#### TRY IT:
Retype the listing exactly, so that the copy matches it line for line.

#### STORED DATA:

■ ■ ■ ■ ■ ■ ■

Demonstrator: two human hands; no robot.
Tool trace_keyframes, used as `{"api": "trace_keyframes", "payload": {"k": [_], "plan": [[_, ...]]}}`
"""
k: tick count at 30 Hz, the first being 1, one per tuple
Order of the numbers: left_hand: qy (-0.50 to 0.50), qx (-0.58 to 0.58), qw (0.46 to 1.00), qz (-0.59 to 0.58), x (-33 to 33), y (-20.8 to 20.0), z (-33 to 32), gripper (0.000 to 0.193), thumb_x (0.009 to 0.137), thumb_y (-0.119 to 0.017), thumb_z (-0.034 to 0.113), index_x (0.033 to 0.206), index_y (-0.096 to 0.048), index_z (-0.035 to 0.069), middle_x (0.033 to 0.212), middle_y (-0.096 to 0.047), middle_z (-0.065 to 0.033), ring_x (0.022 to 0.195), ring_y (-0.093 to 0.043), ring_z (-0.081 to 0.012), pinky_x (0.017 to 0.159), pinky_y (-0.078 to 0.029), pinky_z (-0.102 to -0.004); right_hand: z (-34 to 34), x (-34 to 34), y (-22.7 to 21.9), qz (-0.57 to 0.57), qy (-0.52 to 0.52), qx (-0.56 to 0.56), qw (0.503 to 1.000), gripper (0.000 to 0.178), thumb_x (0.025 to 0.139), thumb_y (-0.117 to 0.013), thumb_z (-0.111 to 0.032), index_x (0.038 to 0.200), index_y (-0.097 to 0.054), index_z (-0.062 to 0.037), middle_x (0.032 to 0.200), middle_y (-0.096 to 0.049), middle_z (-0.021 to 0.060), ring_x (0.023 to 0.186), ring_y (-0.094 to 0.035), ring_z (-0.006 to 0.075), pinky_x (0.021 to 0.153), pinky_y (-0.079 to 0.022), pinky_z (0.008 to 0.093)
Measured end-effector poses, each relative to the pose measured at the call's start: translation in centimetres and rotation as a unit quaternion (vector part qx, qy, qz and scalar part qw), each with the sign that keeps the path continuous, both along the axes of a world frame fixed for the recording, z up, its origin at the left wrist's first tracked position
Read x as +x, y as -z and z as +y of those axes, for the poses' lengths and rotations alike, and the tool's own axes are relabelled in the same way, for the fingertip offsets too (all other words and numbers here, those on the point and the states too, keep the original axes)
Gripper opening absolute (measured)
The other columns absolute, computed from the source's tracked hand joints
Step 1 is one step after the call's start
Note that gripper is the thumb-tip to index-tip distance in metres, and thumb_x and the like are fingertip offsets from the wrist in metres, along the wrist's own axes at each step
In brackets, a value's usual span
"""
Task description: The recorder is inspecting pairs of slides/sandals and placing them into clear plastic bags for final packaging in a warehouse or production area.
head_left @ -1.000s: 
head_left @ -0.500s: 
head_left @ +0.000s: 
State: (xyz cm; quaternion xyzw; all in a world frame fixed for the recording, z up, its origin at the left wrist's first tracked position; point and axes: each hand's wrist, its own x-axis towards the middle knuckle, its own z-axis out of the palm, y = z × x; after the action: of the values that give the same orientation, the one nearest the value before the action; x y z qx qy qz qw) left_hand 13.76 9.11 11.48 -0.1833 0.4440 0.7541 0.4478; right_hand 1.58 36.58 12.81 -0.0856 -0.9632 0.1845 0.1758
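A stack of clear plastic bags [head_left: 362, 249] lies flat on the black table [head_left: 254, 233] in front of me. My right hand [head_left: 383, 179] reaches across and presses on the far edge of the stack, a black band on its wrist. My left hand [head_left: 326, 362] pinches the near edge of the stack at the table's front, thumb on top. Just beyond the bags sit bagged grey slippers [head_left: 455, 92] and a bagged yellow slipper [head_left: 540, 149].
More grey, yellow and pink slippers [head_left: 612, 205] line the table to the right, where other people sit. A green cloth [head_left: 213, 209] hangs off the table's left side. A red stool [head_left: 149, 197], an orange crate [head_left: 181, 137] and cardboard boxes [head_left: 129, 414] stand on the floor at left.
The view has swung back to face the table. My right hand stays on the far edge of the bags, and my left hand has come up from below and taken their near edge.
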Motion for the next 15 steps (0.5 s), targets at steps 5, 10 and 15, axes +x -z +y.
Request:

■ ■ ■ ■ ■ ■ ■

#### PROBLEM SOLUTION:
Demonstrator: two human hands; no robot.
Tool trace_keyframes, used as `{"api": "trace_keyframes", "payload": {"k": [_], "plan": [[_, ...]]}}`
"""
k: tick count at 30 Hz, the first being 1, one per tuple
Order of the numbers: left_hand: qy (-0.50 to 0.50), qx (-0.58 to 0.58), qw (0.46 to 1.00), qz (-0.59 to 0.58), x (-33 to 33), y (-20.8 to 20.0), z (-33 to 32), gripper (0.000 to 0.193), thumb_x (0.009 to 0.137), thumb_y (-0.119 to 0.017), thumb_z (-0.034 to 0.113), index_x (0.033 to 0.206), index_y (-0.096 to 0.048), index_z (-0.035 to 0.069), middle_x (0.033 to 0.212), middle_y (-0.096 to 0.047), middle_z (-0.065 to 0.033), ring_x (0.022 to 0.195), ring_y (-0.093 to 0.043), ring_z (-0.081 to 0.012), pinky_x (0.017 to 0.159), pinky_y (-0.078 to 0.029), pinky_z (-0.102 to -0.004); right_hand: z (-34 to 34), x (-34 to 34), y (-22.7 to 21.9), qz (-0.57 to 0.57), qy (-0.52 to 0.52), qx (-0.56 to 0.56), qw (0.503 to 1.000), gripper (0.000 to 0.178), thumb_x (0.025 to 0.139), thumb_y (-0.117 to 0.013), thumb_z (-0.111 to 0.032), index_x (0.038 to 0.200), index_y (-0.097 to 0.054), index_z (-0.062 to 0.037), middle_x (0.032 to 0.200), middle_y (-0.096 to 0.049), middle_z (-0.021 to 0.060), ring_x (0.023 to 0.186), ring_y (-0.094 to 0.035), ring_z (-0.006 to 0.075), pinky_x (0.021 to 0.153), pinky_y (-0.079 to 0.022), pinky_z (0.008 to 0.093)
Measured end-effector poses, each relative to the pose measured at the call's start: translation in centimetres and rotation as a unit quaternion (vector part qx, qy, qz and scalar part qw), each with the sign that keeps the path continuous, both along the axes of a world frame fixed for the recording, z up, its origin at the left wrist's first tracked position
Read x as +x, y as -z and z as +y of those axes, for the poses' lengths and rotations alike, and the tool's own axes are relabelled in the same way, for the fingertip offsets too (all other words and numbers here, those on the point and the states too, keep the original axes)
Gripper opening absolute (measured)
The other columns absolute, computed from the source's tracked hand joints
Step 1 is one step after the call's start
Note that gripper is the thumb-tip to index-tip distance in metres, and thumb_x and the like are fingertip offsets from the wrist in metres, along the wrist's own axes at each step
In brackets, a value's usual span
"""
Task description: The recorder is inspecting pairs of slides/sandals and placing them into clear plastic bags for final packaging in a warehouse or production area.
head_left @ -1.000s: 
head_left @ -0.500s: 
head_left @ +0.000s: 
State: (xyz cm; quaternion xyzw; all in a world frame fixed for the recording, z up, its origin at the left wrist's first tracked position; point and axes: each hand's wrist, its own x-axis towards the middle knuckle, its own z-axis out of the palm, y = z × x; after the action: of the values that give the same orientation, the one nearest the value before the action; x y z qx qy qz qw) left_hand 13.76 9.11 11.48 -0.1833 0.4440 0.7541 0.4478; right_hand 1.58 36.58 12.81 -0.0856 -0.9632 0.1845 0.1758
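A stack of clear plastic bags [head_left: 362, 249] lies flat on the black table [head_left: 254, 233] in front of me. My right hand [head_left: 383, 179] reaches across and presses on the far edge of the stack, a black band on its wrist. My left hand [head_left: 326, 362] pinches the near edge of the stack at the table's front, thumb on top. Just beyond the bags sit bagged grey slippers [head_left: 455, 92] and a bagged yellow slipper [head_left: 540, 149].
More grey, yellow and pink slippers [head_left: 612, 205] line the table to the right, where other people sit. A green cloth [head_left: 213, 209] hangs off the table's left side. A red stool [head_left: 149, 197], an orange crate [head_left: 181, 137] and cardboard boxes [head_left: 129, 414] stand on the floor at left.
The view has swung back to face the table. My right hand stays on the far edge of the bags, and my left hand has come up from below and taken their near edge.
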Motion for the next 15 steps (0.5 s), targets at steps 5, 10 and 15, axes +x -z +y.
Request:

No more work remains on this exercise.